What needs to be done →
Each record must be retyped in full. No character may differ.

Records from a dataset →
—————
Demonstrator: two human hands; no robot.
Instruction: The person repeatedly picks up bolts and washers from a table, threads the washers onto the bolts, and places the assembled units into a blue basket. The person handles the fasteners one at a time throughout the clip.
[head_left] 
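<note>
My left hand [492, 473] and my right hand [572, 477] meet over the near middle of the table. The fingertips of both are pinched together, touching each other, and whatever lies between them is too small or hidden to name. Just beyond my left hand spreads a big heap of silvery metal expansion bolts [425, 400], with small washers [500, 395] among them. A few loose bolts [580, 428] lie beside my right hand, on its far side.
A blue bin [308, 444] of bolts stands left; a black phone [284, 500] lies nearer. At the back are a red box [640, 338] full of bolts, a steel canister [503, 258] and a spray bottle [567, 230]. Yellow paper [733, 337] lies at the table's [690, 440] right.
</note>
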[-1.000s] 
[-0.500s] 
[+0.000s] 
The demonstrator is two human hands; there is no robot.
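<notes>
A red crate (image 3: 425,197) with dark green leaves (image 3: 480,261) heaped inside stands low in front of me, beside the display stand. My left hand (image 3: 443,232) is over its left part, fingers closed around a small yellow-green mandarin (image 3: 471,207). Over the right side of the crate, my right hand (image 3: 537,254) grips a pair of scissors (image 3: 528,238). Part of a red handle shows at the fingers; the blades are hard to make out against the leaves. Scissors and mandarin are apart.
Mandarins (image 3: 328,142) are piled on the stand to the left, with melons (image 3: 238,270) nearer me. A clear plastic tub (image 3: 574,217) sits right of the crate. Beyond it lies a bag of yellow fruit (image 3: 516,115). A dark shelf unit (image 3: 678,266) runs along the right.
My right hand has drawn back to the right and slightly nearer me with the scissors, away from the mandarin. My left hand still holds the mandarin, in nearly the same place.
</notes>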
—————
Answer section →
Demonstrator: two human hands; no robot.
Instruction: The person repeatedly picks up bolts and washers from a table, threads the washers onto the bolts, and places the assembled units into a blue basket. The person handles the fasteners one at a time throughout the clip.
[head_left] 
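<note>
My left hand [492, 473] and my right hand [572, 477] meet over the near middle of the table. The fingertips of both are pinched together, touching each other, and whatever lies between them is too small or hidden to name. Just beyond my left hand spreads a big heap of silvery metal expansion bolts [425, 400], with small washers [500, 395] among them. A few loose bolts [580, 428] lie beside my right hand, on its far side.
A blue bin [308, 444] of bolts stands left; a black phone [284, 500] lies nearer. At the back are a red box [640, 338] full of bolts, a steel canister [503, 258] and a spray bottle [567, 230]. Yellow paper [733, 337] lies at the table's [690, 440] right.
</note>
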[-1.000s] 
[-0.500s] 
[+0.000s] 
The demonstrator is two human hands; there is no robot.
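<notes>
A red crate (image 3: 425,197) with dark green leaves (image 3: 480,261) heaped inside stands low in front of me, beside the display stand. My left hand (image 3: 443,232) is over its left part, fingers closed around a small yellow-green mandarin (image 3: 471,207). Over the right side of the crate, my right hand (image 3: 537,254) grips a pair of scissors (image 3: 528,238). Part of a red handle shows at the fingers; the blades are hard to make out against the leaves. Scissors and mandarin are apart.
Mandarins (image 3: 328,142) are piled on the stand to the left, with melons (image 3: 238,270) nearer me. A clear plastic tub (image 3: 574,217) sits right of the crate. Beyond it lies a bag of yellow fruit (image 3: 516,115). A dark shelf unit (image 3: 678,266) runs along the right.
My right hand has drawn back to the right and slightly nearer me with the scissors, away from the mandarin. My left hand still holds the mandarin, in nearly the same place.
</notes>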

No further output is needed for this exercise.